Restate word for word the lines of the material below, from the line with "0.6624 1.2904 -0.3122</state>" to the line with "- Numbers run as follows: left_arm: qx", both lines included, and no others.

○ ○ ○

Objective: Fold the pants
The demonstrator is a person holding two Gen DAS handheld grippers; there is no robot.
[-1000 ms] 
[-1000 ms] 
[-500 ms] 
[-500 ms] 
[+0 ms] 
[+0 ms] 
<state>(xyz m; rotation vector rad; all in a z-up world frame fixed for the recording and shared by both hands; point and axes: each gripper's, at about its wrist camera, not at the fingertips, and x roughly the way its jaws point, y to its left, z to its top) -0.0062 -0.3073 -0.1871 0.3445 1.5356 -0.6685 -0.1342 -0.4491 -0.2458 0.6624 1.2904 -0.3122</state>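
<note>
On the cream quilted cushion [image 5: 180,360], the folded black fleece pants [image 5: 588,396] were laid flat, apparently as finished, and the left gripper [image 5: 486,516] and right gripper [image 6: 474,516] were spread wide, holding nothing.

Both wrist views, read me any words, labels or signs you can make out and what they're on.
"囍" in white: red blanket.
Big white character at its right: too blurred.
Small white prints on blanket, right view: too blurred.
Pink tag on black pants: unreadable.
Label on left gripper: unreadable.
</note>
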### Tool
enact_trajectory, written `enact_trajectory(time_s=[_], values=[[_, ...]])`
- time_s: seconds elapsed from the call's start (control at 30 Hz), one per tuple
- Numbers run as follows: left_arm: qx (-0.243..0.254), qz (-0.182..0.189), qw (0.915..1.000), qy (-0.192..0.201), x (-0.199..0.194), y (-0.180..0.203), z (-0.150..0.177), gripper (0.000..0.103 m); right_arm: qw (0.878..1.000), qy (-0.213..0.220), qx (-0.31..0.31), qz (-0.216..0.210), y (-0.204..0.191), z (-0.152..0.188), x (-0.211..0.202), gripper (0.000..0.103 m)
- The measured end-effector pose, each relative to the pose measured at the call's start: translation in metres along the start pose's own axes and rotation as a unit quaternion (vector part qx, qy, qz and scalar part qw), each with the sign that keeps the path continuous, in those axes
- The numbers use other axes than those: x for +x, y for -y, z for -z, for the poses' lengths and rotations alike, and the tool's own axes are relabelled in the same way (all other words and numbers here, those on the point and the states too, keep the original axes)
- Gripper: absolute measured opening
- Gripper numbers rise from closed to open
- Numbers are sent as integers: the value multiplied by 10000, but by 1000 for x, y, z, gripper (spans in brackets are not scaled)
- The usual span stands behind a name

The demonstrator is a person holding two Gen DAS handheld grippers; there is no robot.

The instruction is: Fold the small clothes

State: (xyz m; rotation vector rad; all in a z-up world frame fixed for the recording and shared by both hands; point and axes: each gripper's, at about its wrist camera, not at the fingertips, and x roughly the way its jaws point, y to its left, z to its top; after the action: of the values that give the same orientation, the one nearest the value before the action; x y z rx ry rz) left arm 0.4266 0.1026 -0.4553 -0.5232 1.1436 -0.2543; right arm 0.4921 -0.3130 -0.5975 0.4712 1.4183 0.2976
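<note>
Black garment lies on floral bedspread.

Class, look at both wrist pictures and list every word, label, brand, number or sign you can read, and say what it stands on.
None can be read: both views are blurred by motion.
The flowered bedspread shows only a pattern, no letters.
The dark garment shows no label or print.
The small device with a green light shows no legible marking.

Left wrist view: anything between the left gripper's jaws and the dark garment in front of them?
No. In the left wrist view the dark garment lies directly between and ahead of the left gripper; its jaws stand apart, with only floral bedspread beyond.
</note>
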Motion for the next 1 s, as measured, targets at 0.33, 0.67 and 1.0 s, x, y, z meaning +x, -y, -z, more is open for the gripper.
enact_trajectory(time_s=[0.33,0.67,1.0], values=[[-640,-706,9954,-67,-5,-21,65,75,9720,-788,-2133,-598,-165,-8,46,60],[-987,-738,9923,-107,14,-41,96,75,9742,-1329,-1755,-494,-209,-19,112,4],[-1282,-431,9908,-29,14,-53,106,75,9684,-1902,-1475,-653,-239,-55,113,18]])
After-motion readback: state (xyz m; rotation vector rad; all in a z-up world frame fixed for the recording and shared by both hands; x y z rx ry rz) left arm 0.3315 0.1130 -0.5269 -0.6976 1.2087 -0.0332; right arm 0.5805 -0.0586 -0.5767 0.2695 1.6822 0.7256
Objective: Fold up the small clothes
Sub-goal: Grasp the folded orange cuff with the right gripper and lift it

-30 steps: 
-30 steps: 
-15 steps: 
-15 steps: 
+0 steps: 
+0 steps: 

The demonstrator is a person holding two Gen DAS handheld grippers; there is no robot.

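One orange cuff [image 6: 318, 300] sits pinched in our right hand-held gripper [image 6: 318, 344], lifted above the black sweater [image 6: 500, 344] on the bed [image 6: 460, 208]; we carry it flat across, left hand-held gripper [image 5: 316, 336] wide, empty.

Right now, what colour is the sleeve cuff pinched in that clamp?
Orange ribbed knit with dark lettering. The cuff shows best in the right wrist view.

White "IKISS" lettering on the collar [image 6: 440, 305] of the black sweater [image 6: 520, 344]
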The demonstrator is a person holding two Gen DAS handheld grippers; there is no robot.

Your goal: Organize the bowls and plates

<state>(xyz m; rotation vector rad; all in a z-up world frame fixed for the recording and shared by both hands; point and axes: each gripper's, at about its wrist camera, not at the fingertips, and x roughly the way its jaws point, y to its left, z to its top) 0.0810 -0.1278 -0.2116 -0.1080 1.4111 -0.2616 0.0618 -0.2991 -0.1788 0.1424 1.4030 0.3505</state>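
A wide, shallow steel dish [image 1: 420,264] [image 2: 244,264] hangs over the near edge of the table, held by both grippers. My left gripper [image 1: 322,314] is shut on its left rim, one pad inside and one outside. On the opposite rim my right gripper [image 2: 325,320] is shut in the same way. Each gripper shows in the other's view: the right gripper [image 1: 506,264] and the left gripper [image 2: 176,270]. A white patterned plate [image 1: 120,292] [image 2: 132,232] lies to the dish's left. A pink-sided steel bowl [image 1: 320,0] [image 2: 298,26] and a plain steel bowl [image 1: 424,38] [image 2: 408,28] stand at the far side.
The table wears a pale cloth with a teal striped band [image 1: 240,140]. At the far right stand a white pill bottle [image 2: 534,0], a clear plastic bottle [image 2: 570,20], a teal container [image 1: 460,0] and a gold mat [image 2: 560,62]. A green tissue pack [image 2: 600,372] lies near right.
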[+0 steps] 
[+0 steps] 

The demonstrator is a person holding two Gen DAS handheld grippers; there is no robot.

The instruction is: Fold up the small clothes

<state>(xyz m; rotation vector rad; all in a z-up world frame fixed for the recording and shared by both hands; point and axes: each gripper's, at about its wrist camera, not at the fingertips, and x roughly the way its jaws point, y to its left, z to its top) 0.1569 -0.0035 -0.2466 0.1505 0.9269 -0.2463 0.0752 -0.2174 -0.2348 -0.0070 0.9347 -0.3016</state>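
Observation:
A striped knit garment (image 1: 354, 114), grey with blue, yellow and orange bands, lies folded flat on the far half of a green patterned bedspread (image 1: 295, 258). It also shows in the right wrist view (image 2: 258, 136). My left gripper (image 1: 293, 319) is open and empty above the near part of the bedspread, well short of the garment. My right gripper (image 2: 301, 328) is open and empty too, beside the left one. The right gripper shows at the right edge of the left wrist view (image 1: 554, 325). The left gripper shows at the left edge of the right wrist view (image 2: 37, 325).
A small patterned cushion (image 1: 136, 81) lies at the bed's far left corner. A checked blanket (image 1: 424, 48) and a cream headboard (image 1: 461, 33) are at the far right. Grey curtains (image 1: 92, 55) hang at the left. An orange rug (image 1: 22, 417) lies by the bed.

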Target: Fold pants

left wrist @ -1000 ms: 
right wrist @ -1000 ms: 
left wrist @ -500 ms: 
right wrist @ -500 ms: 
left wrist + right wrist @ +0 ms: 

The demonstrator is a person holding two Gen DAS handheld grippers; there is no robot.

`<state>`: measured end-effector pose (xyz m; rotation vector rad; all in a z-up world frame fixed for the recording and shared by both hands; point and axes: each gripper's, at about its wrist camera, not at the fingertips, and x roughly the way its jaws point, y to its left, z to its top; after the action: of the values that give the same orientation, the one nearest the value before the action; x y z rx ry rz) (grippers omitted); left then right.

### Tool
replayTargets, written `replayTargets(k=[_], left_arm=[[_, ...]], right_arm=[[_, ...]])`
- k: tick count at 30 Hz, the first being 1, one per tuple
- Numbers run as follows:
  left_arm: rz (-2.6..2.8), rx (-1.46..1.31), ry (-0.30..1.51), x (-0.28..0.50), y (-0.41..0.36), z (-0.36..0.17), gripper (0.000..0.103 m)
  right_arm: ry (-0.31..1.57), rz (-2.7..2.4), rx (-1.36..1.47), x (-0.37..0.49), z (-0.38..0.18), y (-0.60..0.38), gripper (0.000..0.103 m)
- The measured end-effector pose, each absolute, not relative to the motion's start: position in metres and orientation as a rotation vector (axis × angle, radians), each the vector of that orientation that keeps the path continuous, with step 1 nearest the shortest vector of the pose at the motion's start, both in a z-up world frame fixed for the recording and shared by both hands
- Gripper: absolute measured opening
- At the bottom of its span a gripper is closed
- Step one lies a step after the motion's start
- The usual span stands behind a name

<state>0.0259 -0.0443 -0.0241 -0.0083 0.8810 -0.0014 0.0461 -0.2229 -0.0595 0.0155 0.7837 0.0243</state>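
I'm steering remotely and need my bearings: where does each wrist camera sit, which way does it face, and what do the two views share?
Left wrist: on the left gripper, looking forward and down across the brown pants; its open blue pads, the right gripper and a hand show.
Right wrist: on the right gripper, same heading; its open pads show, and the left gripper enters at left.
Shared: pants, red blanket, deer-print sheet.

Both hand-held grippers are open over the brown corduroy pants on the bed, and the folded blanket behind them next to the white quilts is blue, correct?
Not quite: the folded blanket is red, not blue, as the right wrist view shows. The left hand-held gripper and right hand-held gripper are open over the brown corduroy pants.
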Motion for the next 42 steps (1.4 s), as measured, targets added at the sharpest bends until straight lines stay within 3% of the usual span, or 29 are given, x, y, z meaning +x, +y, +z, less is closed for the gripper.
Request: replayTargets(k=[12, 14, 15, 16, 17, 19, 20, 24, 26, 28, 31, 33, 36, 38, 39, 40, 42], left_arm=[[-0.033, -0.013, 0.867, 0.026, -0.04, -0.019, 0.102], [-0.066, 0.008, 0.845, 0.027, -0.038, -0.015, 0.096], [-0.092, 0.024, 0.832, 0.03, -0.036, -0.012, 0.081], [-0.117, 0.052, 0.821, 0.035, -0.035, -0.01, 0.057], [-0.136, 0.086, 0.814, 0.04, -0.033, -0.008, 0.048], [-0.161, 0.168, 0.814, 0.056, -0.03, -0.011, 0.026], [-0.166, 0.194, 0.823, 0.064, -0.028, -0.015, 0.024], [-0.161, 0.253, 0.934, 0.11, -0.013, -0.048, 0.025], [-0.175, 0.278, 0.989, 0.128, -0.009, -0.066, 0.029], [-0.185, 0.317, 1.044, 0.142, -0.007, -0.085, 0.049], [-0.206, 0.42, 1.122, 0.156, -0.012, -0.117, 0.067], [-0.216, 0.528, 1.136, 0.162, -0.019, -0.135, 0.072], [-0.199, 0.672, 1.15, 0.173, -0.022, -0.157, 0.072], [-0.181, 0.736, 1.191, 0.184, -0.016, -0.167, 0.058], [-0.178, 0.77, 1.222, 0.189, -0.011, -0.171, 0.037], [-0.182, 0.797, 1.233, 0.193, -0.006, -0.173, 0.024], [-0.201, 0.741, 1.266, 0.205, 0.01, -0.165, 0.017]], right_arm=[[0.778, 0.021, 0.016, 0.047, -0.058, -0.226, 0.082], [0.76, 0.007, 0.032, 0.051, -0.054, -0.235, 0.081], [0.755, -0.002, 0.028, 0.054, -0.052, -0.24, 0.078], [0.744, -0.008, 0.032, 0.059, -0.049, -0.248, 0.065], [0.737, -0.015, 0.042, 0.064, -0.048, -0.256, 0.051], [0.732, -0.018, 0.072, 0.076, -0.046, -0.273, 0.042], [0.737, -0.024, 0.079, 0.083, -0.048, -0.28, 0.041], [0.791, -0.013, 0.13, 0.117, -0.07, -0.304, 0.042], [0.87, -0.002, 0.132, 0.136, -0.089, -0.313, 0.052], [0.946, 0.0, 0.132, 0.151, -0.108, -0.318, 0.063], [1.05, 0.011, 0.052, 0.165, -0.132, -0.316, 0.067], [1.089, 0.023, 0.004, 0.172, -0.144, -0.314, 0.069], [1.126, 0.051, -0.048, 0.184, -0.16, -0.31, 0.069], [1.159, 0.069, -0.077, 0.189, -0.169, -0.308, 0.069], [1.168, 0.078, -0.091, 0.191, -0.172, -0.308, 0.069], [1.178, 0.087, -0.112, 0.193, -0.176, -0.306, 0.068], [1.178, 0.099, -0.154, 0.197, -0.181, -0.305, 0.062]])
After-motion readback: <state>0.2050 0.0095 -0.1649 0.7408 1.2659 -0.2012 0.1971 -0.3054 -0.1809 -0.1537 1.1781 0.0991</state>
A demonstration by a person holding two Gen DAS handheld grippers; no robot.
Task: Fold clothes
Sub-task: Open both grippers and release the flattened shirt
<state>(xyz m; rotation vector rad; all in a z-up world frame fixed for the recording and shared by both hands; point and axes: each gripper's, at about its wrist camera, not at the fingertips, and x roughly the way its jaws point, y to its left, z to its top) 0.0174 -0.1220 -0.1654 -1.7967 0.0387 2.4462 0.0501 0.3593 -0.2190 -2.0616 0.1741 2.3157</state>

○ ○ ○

### EXERCISE SOLUTION
<state>(xyz m; rotation vector rad; all in a z-up world frame fixed for the recording and shared by both hands; point and axes: each gripper's, at about its wrist camera, not at the fingertips, and x roughly the way its jaws point, y to its left, z to its top) -0.0062 -0.3073 -0.1871 0.3445 1.5356 -0.6685 -0.1342 -0.4491 -0.2458 0.6624 1.2904 -0.3122</state>
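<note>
On the cream quilted cushion [image 5: 180,360], the folded black fleece pants [image 5: 588,396] were laid flat, apparently as finished, and the left gripper [image 5: 486,516] and right gripper [image 6: 474,516] were spread wide, holding nothing.

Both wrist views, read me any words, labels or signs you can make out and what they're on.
"囍" in white: red blanket.
Big white character at its right: too blurred.
Small white prints on blanket, right view: too blurred.
Pink tag on black pants: unreadable.
Label on left gripper: unreadable.
</note>
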### Tool
enact_trajectory, written `enact_trajectory(time_s=[_], values=[[_, ...]])`
- time_s: seconds elapsed from the call's start (control at 30 Hz), one per tuple
- Numbers run as follows: left_arm: qx (-0.243..0.254), qz (-0.182..0.189), qw (0.915..1.000), qy (-0.192..0.201), x (-0.199..0.194), y (-0.180..0.203), z (-0.150..0.177), gripper (0.000..0.103 m); right_arm: qw (0.878..1.000), qy (-0.213..0.220), qx (-0.31..0.31), qz (-0.216..0.210), y (-0.204..0.191), z (-0.152..0.188), x (-0.211..0.202), gripper (0.000..0.103 m)

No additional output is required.